[WORK TO BE COMPLETED]
Word for word, return the lines from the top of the listing to the line containing "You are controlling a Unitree", both ends included, and no others.

[MATERIAL FOR THE TASK]
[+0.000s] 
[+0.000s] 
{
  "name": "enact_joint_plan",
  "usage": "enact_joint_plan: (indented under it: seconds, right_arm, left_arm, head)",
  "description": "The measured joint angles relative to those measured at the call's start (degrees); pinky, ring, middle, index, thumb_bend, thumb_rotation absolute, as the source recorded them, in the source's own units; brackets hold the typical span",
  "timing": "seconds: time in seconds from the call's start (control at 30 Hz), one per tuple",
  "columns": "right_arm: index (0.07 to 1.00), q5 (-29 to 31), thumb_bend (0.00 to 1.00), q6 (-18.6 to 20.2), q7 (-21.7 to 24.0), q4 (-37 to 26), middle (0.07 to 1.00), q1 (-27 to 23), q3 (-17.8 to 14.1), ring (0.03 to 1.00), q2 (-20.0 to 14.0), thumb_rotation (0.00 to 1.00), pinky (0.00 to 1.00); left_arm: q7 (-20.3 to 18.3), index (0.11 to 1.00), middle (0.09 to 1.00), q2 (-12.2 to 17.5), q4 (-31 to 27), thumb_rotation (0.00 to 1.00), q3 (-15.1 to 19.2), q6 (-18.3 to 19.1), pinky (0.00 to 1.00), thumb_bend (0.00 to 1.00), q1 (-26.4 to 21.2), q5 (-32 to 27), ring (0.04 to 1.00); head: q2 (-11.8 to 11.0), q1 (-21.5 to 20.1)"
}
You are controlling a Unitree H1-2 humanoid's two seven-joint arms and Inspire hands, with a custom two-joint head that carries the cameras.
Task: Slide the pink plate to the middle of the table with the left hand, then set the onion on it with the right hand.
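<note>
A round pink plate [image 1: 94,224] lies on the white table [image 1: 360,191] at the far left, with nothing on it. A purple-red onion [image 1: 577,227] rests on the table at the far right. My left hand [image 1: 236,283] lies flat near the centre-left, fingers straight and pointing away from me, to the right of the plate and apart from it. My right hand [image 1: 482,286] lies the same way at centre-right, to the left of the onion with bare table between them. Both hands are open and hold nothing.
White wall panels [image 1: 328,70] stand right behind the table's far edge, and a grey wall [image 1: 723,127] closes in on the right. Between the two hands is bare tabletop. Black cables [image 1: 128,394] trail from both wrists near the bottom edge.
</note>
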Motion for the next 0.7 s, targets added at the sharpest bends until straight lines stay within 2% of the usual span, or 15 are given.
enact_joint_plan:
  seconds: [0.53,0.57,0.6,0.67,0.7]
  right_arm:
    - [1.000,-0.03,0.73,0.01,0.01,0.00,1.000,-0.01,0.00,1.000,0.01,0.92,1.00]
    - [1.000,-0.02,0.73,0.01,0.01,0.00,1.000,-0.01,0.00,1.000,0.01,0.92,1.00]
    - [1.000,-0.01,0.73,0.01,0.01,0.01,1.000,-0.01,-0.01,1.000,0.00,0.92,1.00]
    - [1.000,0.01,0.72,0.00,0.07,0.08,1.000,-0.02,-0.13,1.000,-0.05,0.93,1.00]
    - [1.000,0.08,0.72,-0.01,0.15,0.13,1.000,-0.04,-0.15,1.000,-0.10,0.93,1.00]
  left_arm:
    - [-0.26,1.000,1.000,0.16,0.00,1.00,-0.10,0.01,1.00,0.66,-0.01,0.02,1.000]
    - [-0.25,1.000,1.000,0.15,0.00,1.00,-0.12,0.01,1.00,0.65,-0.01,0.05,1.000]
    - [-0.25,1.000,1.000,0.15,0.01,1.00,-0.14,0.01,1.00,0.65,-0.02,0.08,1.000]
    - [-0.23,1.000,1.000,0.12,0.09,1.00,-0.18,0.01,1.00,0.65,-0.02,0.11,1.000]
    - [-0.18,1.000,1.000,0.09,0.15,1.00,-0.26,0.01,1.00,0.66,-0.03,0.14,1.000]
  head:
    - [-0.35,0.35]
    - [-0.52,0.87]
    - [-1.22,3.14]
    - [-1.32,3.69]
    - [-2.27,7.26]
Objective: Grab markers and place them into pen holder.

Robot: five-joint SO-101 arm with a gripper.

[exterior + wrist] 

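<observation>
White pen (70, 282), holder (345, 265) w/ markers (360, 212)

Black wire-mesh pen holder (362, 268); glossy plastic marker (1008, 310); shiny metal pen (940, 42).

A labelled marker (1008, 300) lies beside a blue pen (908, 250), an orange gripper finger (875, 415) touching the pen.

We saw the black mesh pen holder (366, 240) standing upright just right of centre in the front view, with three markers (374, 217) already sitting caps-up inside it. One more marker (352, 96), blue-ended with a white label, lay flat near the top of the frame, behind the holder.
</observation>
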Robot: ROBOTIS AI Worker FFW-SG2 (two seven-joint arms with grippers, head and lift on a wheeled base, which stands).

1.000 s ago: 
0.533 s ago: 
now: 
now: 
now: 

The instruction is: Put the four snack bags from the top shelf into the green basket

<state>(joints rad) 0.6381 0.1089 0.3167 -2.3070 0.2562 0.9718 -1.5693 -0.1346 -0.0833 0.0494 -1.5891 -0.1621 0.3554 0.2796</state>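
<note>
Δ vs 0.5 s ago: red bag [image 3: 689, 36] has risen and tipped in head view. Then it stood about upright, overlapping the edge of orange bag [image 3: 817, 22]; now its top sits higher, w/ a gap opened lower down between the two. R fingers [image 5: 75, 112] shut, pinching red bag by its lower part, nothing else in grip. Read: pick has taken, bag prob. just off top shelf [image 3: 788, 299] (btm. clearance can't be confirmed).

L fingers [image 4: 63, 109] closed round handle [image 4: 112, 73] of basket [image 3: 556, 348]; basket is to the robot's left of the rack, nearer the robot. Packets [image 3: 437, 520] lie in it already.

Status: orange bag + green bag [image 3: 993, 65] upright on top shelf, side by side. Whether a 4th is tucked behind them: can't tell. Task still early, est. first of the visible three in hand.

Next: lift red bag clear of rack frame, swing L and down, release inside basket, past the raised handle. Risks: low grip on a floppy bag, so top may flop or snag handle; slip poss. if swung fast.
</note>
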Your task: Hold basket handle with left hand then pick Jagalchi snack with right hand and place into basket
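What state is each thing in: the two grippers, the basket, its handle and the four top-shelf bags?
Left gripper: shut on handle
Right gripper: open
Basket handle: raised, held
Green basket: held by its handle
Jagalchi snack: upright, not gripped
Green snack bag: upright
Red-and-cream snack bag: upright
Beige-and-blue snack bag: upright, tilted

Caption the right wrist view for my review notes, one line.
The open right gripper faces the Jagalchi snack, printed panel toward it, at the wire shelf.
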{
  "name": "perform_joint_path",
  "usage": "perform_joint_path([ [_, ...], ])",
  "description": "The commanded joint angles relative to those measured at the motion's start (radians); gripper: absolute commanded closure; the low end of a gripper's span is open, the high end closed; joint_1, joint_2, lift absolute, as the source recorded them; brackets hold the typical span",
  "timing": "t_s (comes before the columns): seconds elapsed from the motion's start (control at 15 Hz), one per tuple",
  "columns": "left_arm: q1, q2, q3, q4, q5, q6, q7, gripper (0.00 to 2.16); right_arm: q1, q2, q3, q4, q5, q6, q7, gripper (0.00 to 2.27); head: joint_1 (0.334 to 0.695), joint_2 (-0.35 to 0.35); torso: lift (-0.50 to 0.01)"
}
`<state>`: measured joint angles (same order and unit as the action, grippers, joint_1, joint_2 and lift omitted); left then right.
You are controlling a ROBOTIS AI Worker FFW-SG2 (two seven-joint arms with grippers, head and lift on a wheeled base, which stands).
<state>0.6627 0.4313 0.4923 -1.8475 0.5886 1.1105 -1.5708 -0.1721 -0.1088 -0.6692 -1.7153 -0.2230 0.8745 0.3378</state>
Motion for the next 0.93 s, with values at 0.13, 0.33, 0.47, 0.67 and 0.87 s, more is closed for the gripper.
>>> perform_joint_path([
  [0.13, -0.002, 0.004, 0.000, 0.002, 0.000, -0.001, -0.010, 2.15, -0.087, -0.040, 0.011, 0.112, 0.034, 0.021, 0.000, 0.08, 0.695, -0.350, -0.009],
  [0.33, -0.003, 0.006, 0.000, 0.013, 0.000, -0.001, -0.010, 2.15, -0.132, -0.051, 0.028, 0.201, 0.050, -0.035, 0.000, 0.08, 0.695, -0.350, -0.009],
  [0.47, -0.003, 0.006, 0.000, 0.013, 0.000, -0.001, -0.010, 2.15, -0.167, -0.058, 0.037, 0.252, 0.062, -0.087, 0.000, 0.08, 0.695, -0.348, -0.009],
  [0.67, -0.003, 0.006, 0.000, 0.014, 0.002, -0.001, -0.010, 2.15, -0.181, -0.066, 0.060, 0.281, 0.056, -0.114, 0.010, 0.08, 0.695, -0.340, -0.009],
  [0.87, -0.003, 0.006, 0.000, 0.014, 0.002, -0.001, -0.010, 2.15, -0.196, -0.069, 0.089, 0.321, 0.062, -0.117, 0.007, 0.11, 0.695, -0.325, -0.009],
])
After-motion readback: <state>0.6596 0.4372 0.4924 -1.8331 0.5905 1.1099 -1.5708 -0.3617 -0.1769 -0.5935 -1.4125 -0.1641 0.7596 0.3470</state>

[RESPONSE AREA]
[+0.000s] 
[+0.000s] 
{
  "name": "enact_joint_plan",
  "usage": "enact_joint_plan: (indented under it: seconds, right_arm, left_arm, head)",
  "description": "The measured joint angles relative to those measured at the call's start (degrees); pinky, ring, middle, index, thumb_bend, thumb_rotation absolute, as the source recorded them, in the source's own units; brackets hold the typical span",
  "timing": "seconds: time in seconds from the call's start (control at 30 Hz), one per tuple",
  "columns": "right_arm: index (0.07 to 1.00), q5 (-29 to 31), thumb_bend (0.00 to 1.00), q6 (-18.6 to 20.2), q7 (-21.7 to 24.0), q4 (-37 to 26), middle (0.07 to 1.00), q1 (-27 to 23), q3 (-17.8 to 14.1), ring (0.03 to 1.00), q2 (-20.0 to 14.0), thumb_rotation (0.00 to 1.00), pinky (0.00 to 1.00); left_arm: q7 (-20.3 to 18.3), index (0.11 to 1.00), middle (0.09 to 1.00), q2 (-12.2 to 17.5), q4 (-31 to 27), thumb_rotation (0.00 to 1.00), q3 (-15.1 to 19.2), q6 (-18.3 to 19.1), pinky (0.00 to 1.00), thumb_bend (0.00 to 1.00), q1 (-26.4 to 21.2), q5 (-32 to 27), ring (0.04 to 1.00); head: q2 (-11.8 to 11.0), q1 (-21.5 to 20.1)"
}
You are controlling a Unitree H1-2 humanoid's two seven-joint arms and Inspire hands, with a custom two-joint head that carries the cameras.

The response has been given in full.